The ritualism of today consists
in an obsessive attention to physical and mental wellbeing
In our day the rituals we engage in often concern the
care of our psyche, the maintenance of our “mental equilibrium”, the care of
our body, and the preservation of our health. Physical and mental wellbeing has
become a religion in which the human being tries to attain happiness and
fulfilment, but he doesn’t succeed. Happiness does not consist in physical or
mental wellbeing, and the human being is not cleansed by external
preoccupations of this sort. In this passage Jesus says, “Nothing entering a
man from without can make him impure. It is the things that come out from man that
make him impure.” It is a waste of time changing house, changing job, changing
friends, changing our external habits, unless we are changed also from within.
It is from within that things are rendered impure, and it is from within that
they are cleansed. Jesus, by means of the Cross, has changed from within the
meaning of suffering. Incredibly, the man who redeemed the world was in a horrific
situation as far as the ritualism of the Pharisees was concerned. Jesus was the
condemned outcast; he was dirty and covered with blood. Even though he was unclean
from a ritual point of view, he becomes the one who purifies others.
I can be transformed only from
within, not by a focus on the alleged external “causes” of my behaviour
Things are changed from within. For as long as we
refuse to touch the true origins of our problems, which are the delusions that
lie in the deepest parts of our hearts, our lives will remain disappointing,
exactly as they are. But our lives can equally become magnificent from the
inside. The most ugly of experiences can be transformed from the inside once we
learn how to love. This is done, not in forcing ourselves to change by the power
of our will, but by a simple exposure to the truth.
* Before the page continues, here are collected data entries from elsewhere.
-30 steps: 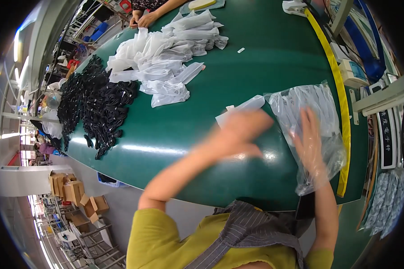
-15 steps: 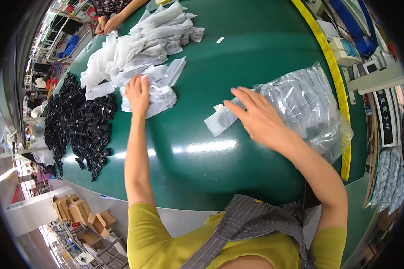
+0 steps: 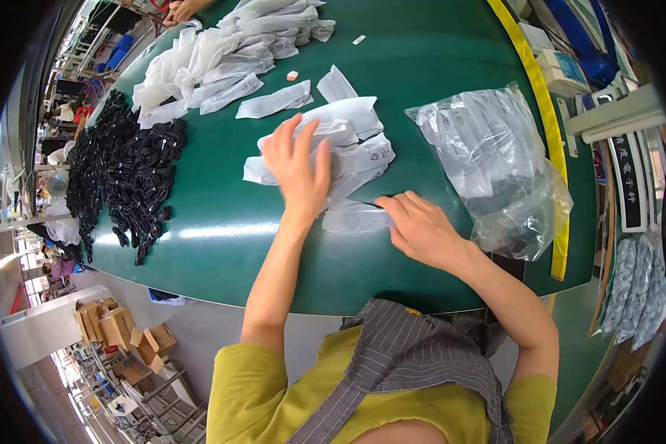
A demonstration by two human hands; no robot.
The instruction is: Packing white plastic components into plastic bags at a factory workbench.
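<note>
My left hand (image 3: 300,166) lies with spread fingers on a loose group of frosted white plastic sleeves (image 3: 370,159), some with small dark print. Between the thumb and fingers of my right hand (image 3: 429,233) is the right end of a single white sleeve (image 3: 351,220), nearer to me than the group. A thin dark line shows by the right fingertips; I cannot make out what it is. Beyond my left hand, one more sleeve (image 3: 275,100) lies apart. To the right rests a large clear bag (image 3: 522,222) filled with similar white sleeves.
A big heap of white sleeves (image 3: 233,48) covers the far left of the green table (image 3: 237,259). Bundled black cables (image 3: 137,177) are piled at the left. Yellow tape (image 3: 544,111) runs along the right side. At the far left edge another person's hands (image 3: 185,9) show.
My left hand has moved right and nearer, and a group of sleeves has come away from the heap with it. My right hand has moved nearer and now pinches the single sleeve.
</note>
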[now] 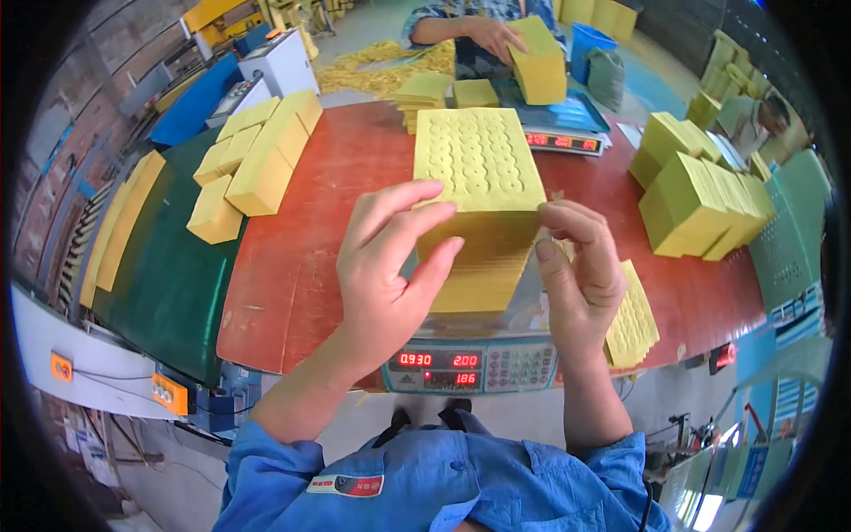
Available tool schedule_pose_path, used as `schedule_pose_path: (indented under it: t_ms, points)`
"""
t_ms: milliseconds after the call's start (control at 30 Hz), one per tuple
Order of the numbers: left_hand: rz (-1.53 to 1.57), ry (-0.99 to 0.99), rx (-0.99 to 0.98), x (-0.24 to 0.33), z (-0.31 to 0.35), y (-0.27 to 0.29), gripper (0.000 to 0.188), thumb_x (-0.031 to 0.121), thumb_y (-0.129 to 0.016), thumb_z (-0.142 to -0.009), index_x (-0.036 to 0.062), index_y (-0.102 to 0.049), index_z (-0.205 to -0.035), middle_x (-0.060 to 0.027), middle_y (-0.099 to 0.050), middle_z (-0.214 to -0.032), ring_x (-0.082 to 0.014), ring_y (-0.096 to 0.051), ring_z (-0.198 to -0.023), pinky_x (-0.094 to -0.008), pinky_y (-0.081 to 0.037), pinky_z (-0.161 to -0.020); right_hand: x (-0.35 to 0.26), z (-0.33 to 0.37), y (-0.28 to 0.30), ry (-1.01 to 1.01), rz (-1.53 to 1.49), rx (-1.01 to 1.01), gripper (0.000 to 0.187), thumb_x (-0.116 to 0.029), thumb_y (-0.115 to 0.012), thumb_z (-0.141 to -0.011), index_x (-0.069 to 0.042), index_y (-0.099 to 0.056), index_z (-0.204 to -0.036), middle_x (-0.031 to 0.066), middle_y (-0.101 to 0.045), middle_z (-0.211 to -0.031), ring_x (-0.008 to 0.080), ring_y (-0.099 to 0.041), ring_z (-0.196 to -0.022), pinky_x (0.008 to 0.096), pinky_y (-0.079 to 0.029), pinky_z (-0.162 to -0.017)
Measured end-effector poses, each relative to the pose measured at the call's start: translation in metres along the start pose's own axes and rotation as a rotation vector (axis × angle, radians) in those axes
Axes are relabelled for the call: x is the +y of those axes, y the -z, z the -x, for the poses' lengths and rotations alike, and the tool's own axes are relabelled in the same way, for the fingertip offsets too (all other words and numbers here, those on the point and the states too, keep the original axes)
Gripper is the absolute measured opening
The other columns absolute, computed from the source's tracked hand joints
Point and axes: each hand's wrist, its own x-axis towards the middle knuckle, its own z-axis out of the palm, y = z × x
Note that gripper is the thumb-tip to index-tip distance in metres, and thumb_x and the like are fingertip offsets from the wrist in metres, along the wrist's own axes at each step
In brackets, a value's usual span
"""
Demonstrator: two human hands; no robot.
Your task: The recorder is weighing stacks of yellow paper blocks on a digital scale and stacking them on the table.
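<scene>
A tall stack of yellow joss paper, its top sheet punched with rows of wavy cuts, stands on a digital scale in front of me. My left hand is open at the stack's near left corner, fingers spread and fingertips overlapping its edge. At the near right corner is my right hand, fingers bent and thumb apart from them. Whether either hand presses on the paper I cannot tell. Beside my right wrist lies a smaller pile of punched yellow sheets, partly hidden by that hand.
Yellow paper blocks sit on the left of the red table, with more blocks on the right. Across from me, a co-worker's hand rests on another stack over a second scale. A green surface adjoins the table's left.
</scene>
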Motion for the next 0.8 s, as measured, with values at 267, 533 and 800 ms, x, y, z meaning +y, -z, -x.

The human being is
responsible for the ruination of his own life, and the source of this ruination
is in his heart. Our generation sometimes seems incapable of understanding
this. There is a wholesale tendency nowadays to consider ourselves to be victims
of the past and of our social and family circumstances. We have developed a
refined system of psychological and sociological “explanations” that seek to justify
all of our errant behaviour and frustrations. These structures are supposed to
heal and change me, but they cannot, because the real me is never really
engaged by this focus on what is external to me.
Wholeness of life can be
achieved, not through external ablutions, but by allowing the love of the Lord
of Life to enter into the depths of my being
This passage denounces a problem, and at the same
time announces the solution. It denounces the practice of seeking wholeness
from the external aspects of my life, and it proclaims the liberty that is only
possible through Jesus Christ. My life comes from God, and if I wish to have
life, then I must ask God for it. Until I truly ask for life from the Lord of
life, who is Jesus Christ, then I will continue to attribute the source of the
problems that surround me to other things, instead of recognizing that it is my
lack of adhesion to the Lord of life that is the source of those problems. If
my problems really came from without, if I were truly a victim of my
circumstances, then I would be condemned to remain exactly as I am. But Jesus
instead has proclaimed our liberty, has proclaimed our capacity and
responsibility to transcend our external circumstances and take our lives in
our own hands. How can this be achieved? By looking at my life from within
rather than without; by asking Jesus who is the Lord of life to give me life; by
opening myself in the depths of my being to the love of God, and through this
to transform whatever situation in life I find myself in.